The Tractate Middoth is a supernatural television drama produced by the BBC. First broadcast on BBC Two on 25 December 2013 and running at 36 minutes,  it was based on The Tractate Middoth, a short ghost story by the British academic and author M. R. James which was first published in 1911 in his More Ghost Stories, James's second collection of ghost stories. The television drama was adapted and directed by Mark Gatiss as part of the long-running A Ghost Story for Christmas series.

Synopsis

Mary Simpson (Louise Jameson) is called to the deathbed of her clergyman uncle, Dr Rant (David Ryall), at his imposing home, Bretfield Manor. She arrives just as her cousin, John Eldred, is leaving. Rant tells Mary there is something she must know. 

Twenty years later William Garrett (Sacha Dhawan), a student working part-time at a university library, is sent by the library attendant ‘Sniffer’ Hodgson (Roy Barraclough) to search for a Mishnaic tractate for an impatient library patron named John Eldred (John Castle). Eldred is strangely reluctant to fetch the book himself, and seems to recognise and is afraid of the swirling dust at the far end of the library. While searching for the book Garrett encounters a black-clad clergyman (Paul Warren) who also seems interested in the book. As the clergyman turns Garrett sees him - his head is enshrouded in cobwebs and he smells of mould and dust – which vision causes Garrett a severe shock and he faints.  He is sent home to recover and is persuaded by his friend George Earle (Nick Burns) to recuperate at the seaside.

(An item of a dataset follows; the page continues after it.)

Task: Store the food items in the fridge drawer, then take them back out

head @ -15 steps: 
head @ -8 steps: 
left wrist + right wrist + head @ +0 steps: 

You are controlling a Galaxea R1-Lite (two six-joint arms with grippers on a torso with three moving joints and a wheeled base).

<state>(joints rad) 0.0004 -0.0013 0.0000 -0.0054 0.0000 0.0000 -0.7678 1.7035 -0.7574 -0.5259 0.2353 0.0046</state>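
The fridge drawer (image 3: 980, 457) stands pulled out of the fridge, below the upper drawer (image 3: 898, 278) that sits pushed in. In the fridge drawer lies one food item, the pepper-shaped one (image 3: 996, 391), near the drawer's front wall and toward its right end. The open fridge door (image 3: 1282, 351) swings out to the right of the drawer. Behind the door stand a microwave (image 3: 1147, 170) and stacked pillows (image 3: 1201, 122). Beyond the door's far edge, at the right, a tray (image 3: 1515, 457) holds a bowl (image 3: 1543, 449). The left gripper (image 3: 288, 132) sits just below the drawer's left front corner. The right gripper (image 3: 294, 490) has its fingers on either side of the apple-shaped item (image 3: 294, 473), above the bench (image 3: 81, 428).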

On the train to his destination Garrett meets the comical Miss Chambers (Una Stubbs). He is met at the station by the impoverished widow Mary Simpson and her daughter Anne (Charlie Clemmow), who are forced to take in "ruddy lodgers" to make ends meet.  The Simpsons confide in him that they are losing a struggle with a rival heir to the estate of her deceased uncle, an unpleasant clergyman named Dr Thomas Rant. She explains, "I had an old uncle, a Dr Rant. He wasn't a distinguished man. And not a nice one, either. He was a priest. Though I'm sure I don’t know how he got to be one. He never did any duties, as far as I could tell, in the late part of his life. And he wasn’t what you'd call 'Christian' in his ways. He hadn't any wife, or family, only one niece, that's me, and one nephew, my cousin John. But he didn't really like either of us." On his deathbed Rant had told Mary Simpson that he had left his considerable estate to his nephew John Eldred - but tells her there is a later will leaving everything to her - if she has the wits to find it. He gives her the clue that the will is in English, though she won’t recognise it as such, and is hidden in a printed book elsewhere. He passes her a further clue - a slip of paper on which is written ‘11334’. At the funeral Rant's former housekeeper Mrs Goundry (Eleanor Bron) warns Mary Simpson, "Twisted, 'e was. Twisted. Where others 'ave a soul, 'e 'ad a corkscrew. Don’t trust 'im ... in life or death." As they describe the situation, Garrett realizes that the man at the library is John Eldred - the rival heir. The tractate supposedly contains the hidden secret will that would supersede the earlier last will and testament. Garrett decides to help the Simpsons by preventing Eldred from destroying this document.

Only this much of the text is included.